Les amis imaginaires des enfants

Il arrive parfois qu’un enfant façonne un ami imaginaire qui l’accompagne au quotidien, à qui il parle, dans ses pensées ou à haute voix. Cet ami imaginaire sera nommé, il aura sa propre histoire, il deviendra le confident de l’enfant, qui lui racontera tous ses secrets, ses ressentis, ses affects. Dans un article consacré à ce sujet dans la Nouvelle Revue de Psychanalyse (tome 13, 1978), R. M. Benson et D. B. Pryor rapportent le cas d’une petite fille de quatre ans parlant couramment à des animaux anthropomorphes.
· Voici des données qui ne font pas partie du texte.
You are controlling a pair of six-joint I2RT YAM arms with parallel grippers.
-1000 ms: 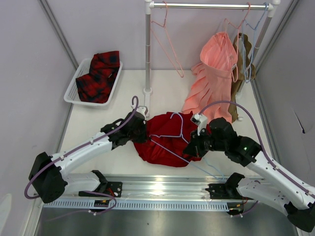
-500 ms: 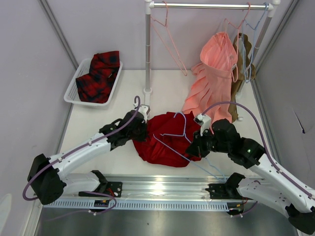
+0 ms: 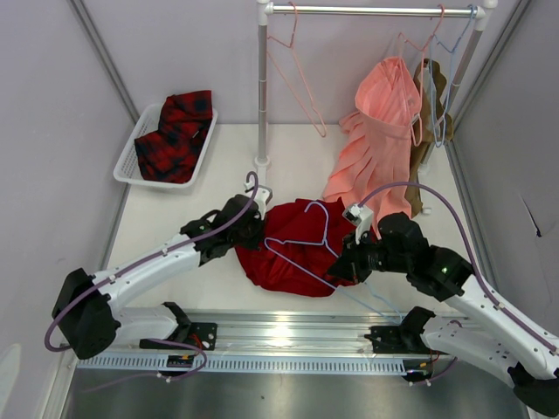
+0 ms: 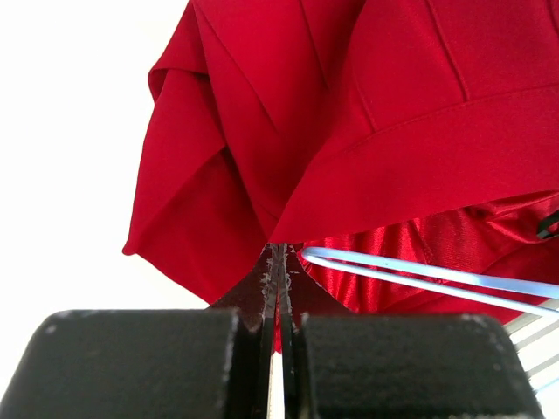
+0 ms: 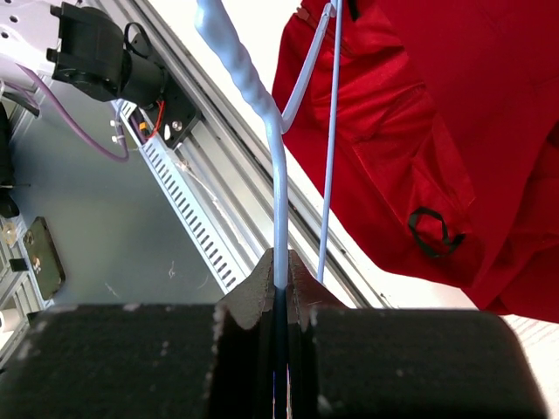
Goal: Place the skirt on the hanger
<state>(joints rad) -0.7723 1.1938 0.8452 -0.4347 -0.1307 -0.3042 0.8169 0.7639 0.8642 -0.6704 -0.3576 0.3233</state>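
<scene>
The deep-red skirt (image 3: 293, 247) lies bunched on the table between my arms. The light-blue hanger (image 3: 307, 242) rests across it, hook toward the back. My left gripper (image 3: 254, 226) is shut on the skirt's left edge; in the left wrist view its tips (image 4: 279, 253) pinch a fold of the skirt (image 4: 367, 113), with the hanger wire (image 4: 419, 275) just to the right. My right gripper (image 3: 348, 262) is shut on the hanger at the skirt's right side; in the right wrist view the wire (image 5: 278, 209) runs out of its tips (image 5: 279, 262) beside the skirt (image 5: 437, 131).
A clothes rail (image 3: 367, 10) stands at the back with pink wire hangers (image 3: 293, 74) and a salmon-pink pleated skirt (image 3: 377, 144). A white basket (image 3: 131, 153) at the back left holds a red-and-black plaid garment (image 3: 176, 131). A metal rail (image 3: 288, 332) runs along the near edge.
The hanger has shifted slightly over the skirt with small moves of my right gripper. My left gripper has moved a little toward the back right, still holding the skirt's edge.
</scene>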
Elle les nomme, leur prépare des sacs pour ses sorties, réclame qu’on leur mette des couverts à table. Un autre cas, celui d’un garçon de sept ans qui parle couramment avec un extraterrestre venu d’une planète lointaine, est également présenté en détail. Ces amis imaginaires ont des fonctions proches de l’objet transitionnel théorisé par Winnicott. Ils servent de point d’appui, dans une relation anaclitique, et aident les enfants à grandir tout en colmatant des blessures narcissiques, comme la perte d’un parent ou un divorce. Nagera, en 1969 explique que le compagnon imaginaire « joue souvent un rôle positif spécifique dans le développement de l’enfant. Ce qui est important, ce n’est pas le contenu du fantasme associé au compagnon imaginaire, mais la finalité qu’il est censé avoir quant au développement« . Parfois le compagnon imaginaire sert de bouc émissaire, d’exutoire aux pulsions destructrices et agressives de l’enfant.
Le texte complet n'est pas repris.